Task instructions - Each line from the opening of the listing below through the line that contains "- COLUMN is" is to be output exactly as written.

↓

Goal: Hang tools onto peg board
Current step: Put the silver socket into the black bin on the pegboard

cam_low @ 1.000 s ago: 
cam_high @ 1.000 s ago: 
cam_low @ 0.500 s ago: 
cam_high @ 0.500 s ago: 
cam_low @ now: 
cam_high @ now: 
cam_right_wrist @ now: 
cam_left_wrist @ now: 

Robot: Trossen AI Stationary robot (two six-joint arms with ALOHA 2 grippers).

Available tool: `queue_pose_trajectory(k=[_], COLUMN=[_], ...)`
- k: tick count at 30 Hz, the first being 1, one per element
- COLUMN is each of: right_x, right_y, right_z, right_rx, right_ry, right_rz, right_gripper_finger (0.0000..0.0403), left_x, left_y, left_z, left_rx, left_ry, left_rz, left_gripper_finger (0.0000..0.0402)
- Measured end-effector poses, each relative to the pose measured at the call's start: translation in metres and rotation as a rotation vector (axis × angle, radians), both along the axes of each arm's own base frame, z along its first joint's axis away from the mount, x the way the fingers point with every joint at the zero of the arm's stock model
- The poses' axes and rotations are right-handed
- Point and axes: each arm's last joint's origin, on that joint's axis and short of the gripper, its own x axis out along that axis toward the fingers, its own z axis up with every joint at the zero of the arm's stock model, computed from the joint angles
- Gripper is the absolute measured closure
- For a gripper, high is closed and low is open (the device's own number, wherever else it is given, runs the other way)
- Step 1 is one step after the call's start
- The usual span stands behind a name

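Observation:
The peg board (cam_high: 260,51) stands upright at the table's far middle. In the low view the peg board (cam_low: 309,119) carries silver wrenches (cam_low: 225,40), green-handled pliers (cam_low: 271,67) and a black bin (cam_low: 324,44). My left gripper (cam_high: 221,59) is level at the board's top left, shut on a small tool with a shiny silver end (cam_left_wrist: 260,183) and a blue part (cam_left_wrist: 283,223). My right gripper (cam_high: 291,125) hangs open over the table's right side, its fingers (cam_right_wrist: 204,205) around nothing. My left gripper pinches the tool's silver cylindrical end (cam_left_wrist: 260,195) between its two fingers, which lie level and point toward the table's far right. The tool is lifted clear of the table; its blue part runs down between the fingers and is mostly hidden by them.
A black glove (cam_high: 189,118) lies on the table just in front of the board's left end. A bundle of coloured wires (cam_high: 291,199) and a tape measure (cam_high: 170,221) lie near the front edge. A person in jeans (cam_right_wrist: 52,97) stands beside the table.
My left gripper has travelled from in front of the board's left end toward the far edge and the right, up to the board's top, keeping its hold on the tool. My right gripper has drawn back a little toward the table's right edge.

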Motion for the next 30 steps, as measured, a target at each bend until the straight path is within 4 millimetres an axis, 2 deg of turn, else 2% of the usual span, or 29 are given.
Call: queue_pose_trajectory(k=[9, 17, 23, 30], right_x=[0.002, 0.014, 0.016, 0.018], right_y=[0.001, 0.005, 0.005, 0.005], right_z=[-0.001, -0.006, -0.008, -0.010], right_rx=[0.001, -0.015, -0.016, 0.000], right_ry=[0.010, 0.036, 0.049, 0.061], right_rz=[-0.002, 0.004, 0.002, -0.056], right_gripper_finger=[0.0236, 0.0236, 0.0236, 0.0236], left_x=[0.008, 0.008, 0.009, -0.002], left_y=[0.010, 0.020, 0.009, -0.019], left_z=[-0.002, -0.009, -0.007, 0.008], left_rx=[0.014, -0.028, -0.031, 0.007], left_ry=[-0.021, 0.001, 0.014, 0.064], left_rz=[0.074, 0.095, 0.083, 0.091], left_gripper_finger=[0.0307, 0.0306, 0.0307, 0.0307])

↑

Response to this task -
Goal: Hang tools onto peg board
Current step: Put the silver socket into the black bin on the pegboard

cam_low @ 1.000 s ago: 
cam_high @ 1.000 s ago: 
cam_low @ 0.500 s ago: 
cam_high @ 0.500 s ago: 
cam_low @ now: 
cam_high @ now: 
cam_right_wrist @ now: 
cam_left_wrist @ now: 

Robot: Trossen AI Stationary robot (two six-joint arms with ALOHA 2 grippers).

Available tool: `queue_pose_trajectory(k=[_], COLUMN=[_], ...)`
- k: tick count at 30 Hz, the first being 1, one per element
- COLUMN is each of: right_x, right_y, right_z, right_rx, right_ry, right_rz, right_gripper_finger (0.0000..0.0403), left_x, left_y, left_z, left_rx, left_ry, left_rz, left_gripper_finger (0.0000..0.0402)

The exercise contains nothing more.